[EXERCISE] All of the data needs to come back exactly as written.

[PROVIDED MATERIAL]

..........

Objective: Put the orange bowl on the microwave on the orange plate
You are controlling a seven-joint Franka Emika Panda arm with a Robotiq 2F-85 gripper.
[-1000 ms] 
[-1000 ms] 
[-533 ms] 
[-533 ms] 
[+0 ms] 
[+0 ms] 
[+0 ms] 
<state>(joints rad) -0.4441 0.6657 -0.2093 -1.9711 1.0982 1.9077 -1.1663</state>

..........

[EXPECTED ANSWER]
Objective: Put the orange bowl on the microwave on the orange plate
You are controlling a seven-joint Franka Emika Panda arm with a Robotiq 2F-85 gripper.
[-1000 ms] 
[-1000 ms] 
[-533 ms] 
[-533 ms] 
[+0 ms] 
[+0 ms] 
[+0 ms] 
<state>(joints rad) -0.4441 0.6657 -0.2093 -1.9711 1.0982 1.9077 -1.1663</state>

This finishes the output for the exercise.